_ABOUT THIS TASK_
Retype the records below exactly as they appear.

_EXERCISE MATERIALS_
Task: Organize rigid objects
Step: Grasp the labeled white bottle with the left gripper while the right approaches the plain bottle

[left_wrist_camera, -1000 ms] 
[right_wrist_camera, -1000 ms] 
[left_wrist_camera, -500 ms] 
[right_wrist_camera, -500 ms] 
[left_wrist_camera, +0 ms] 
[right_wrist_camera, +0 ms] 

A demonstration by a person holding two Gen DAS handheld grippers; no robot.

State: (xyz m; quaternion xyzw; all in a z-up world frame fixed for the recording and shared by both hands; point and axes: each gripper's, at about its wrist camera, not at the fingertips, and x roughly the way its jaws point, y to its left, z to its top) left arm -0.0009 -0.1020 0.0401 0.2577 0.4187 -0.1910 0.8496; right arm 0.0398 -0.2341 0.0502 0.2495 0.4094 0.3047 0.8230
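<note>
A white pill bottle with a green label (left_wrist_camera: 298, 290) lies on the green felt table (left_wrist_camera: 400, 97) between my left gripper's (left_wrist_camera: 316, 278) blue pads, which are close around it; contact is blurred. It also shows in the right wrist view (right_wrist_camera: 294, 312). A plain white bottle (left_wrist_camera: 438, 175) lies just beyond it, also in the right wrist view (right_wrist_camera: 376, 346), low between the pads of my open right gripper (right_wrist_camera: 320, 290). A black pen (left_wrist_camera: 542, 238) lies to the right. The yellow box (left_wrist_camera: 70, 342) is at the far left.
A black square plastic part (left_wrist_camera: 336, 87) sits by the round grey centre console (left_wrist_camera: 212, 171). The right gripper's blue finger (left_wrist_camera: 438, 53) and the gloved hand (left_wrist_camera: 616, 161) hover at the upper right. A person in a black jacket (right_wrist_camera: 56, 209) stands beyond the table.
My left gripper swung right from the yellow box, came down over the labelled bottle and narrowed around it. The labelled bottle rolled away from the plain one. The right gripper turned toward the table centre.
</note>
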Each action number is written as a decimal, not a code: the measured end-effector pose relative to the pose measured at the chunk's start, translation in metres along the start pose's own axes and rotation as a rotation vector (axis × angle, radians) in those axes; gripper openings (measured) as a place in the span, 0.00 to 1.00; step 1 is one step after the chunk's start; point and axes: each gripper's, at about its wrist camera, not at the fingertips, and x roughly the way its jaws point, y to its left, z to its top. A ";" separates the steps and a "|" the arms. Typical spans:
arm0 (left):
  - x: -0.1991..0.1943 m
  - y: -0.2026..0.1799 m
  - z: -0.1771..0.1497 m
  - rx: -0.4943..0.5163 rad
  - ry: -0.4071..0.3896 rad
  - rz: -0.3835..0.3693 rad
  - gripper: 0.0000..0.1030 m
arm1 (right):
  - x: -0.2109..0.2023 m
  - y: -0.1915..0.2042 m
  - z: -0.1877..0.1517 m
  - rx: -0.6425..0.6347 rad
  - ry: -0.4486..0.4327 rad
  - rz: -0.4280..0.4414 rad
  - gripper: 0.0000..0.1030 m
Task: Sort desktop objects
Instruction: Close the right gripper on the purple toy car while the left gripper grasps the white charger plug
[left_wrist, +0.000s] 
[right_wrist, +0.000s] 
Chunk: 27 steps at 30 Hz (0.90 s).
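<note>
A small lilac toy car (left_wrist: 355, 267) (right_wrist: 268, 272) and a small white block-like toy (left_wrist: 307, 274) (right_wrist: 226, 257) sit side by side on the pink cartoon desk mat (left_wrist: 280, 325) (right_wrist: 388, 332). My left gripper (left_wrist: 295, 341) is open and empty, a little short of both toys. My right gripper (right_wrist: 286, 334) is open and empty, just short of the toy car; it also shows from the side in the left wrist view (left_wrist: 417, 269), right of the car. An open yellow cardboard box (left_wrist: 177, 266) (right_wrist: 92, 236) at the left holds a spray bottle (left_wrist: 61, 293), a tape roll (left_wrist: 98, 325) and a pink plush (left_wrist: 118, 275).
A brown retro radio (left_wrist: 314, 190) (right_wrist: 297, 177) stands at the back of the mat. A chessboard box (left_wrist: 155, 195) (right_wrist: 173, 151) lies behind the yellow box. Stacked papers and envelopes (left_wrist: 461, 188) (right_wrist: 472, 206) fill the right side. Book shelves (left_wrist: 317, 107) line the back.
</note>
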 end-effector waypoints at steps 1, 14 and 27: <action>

_EXERCISE ANSWER_
Task: Organize rigid objects
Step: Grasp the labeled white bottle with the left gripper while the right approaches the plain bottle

[left_wrist_camera, -1000 ms] 
[right_wrist_camera, -1000 ms] 
[left_wrist_camera, -500 ms] 
[right_wrist_camera, -500 ms] 
[left_wrist_camera, +0 ms] 
[right_wrist_camera, +0 ms] 

A demonstration by a person holding two Gen DAS handheld grippers; no robot.

State: (xyz m; quaternion xyzw; all in a z-up world frame fixed for the recording and shared by both hands; point and axes: each gripper's, at about its wrist camera, not at the fingertips, and x roughly the way its jaws point, y to its left, z to its top) left arm -0.0009 -0.1020 0.0401 0.2577 0.4187 -0.1910 0.8496; right arm 0.0398 -0.2341 0.0502 0.2495 0.4094 0.3047 0.8230
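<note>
A white pill bottle with a green label (left_wrist_camera: 298, 290) lies on the green felt table (left_wrist_camera: 400, 97) between my left gripper's (left_wrist_camera: 316, 278) blue pads, which are close around it; contact is blurred. It also shows in the right wrist view (right_wrist_camera: 294, 312). A plain white bottle (left_wrist_camera: 438, 175) lies just beyond it, also in the right wrist view (right_wrist_camera: 376, 346), low between the pads of my open right gripper (right_wrist_camera: 320, 290). A black pen (left_wrist_camera: 542, 238) lies to the right. The yellow box (left_wrist_camera: 70, 342) is at the far left.
A black square plastic part (left_wrist_camera: 336, 87) sits by the round grey centre console (left_wrist_camera: 212, 171). The right gripper's blue finger (left_wrist_camera: 438, 53) and the gloved hand (left_wrist_camera: 616, 161) hover at the upper right. A person in a black jacket (right_wrist_camera: 56, 209) stands beyond the table.
My left gripper swung right from the yellow box, came down over the labelled bottle and narrowed around it. The labelled bottle rolled away from the plain one. The right gripper turned toward the table centre.
</note>
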Each action number is written as a decimal, not a code: the measured end-effector pose relative to the pose measured at the chunk's start, translation in metres along the start pose's own axes and rotation as a rotation vector (axis × angle, radians) in those axes; gripper openings (measured) as a place in the span, 0.00 to 1.00; step 1 is one step after the chunk's start; point and axes: each gripper's, at about its wrist camera, not at the fingertips, and x roughly the way its jaws point, y to its left, z to its top. A ";" separates the steps and a "|" the arms. Typical spans:
arm0 (left):
  - x: -0.1991..0.1943 m
  - y: -0.2026..0.1799 m
  - z: -0.1771..0.1497 m
  - rx: -0.4943..0.5163 rad
  - ry: -0.4071..0.3896 rad
  - rz: -0.3835..0.3693 rad
  - gripper: 0.0000..0.1030 m
arm1 (right):
  - x: -0.2109..0.2023 m
  - y: -0.1915..0.2042 m
  - z: -0.1877..0.1517 m
  - rx: -0.6425..0.6347 rad
  - ry: -0.4486..0.4327 rad
  - rz: -0.4280..0.4414 rad
  - gripper: 0.0000..0.1030 m
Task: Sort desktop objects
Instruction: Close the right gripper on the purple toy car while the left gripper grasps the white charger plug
[left_wrist, +0.000s] 
[right_wrist, +0.000s] 
Chunk: 27 steps at 30 Hz (0.90 s).
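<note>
A small lilac toy car (left_wrist: 355, 267) (right_wrist: 268, 272) and a small white block-like toy (left_wrist: 307, 274) (right_wrist: 226, 257) sit side by side on the pink cartoon desk mat (left_wrist: 280, 325) (right_wrist: 388, 332). My left gripper (left_wrist: 295, 341) is open and empty, a little short of both toys. My right gripper (right_wrist: 286, 334) is open and empty, just short of the toy car; it also shows from the side in the left wrist view (left_wrist: 417, 269), right of the car. An open yellow cardboard box (left_wrist: 177, 266) (right_wrist: 92, 236) at the left holds a spray bottle (left_wrist: 61, 293), a tape roll (left_wrist: 98, 325) and a pink plush (left_wrist: 118, 275).
A brown retro radio (left_wrist: 314, 190) (right_wrist: 297, 177) stands at the back of the mat. A chessboard box (left_wrist: 155, 195) (right_wrist: 173, 151) lies behind the yellow box. Stacked papers and envelopes (left_wrist: 461, 188) (right_wrist: 472, 206) fill the right side. Book shelves (left_wrist: 317, 107) line the back.
</note>
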 end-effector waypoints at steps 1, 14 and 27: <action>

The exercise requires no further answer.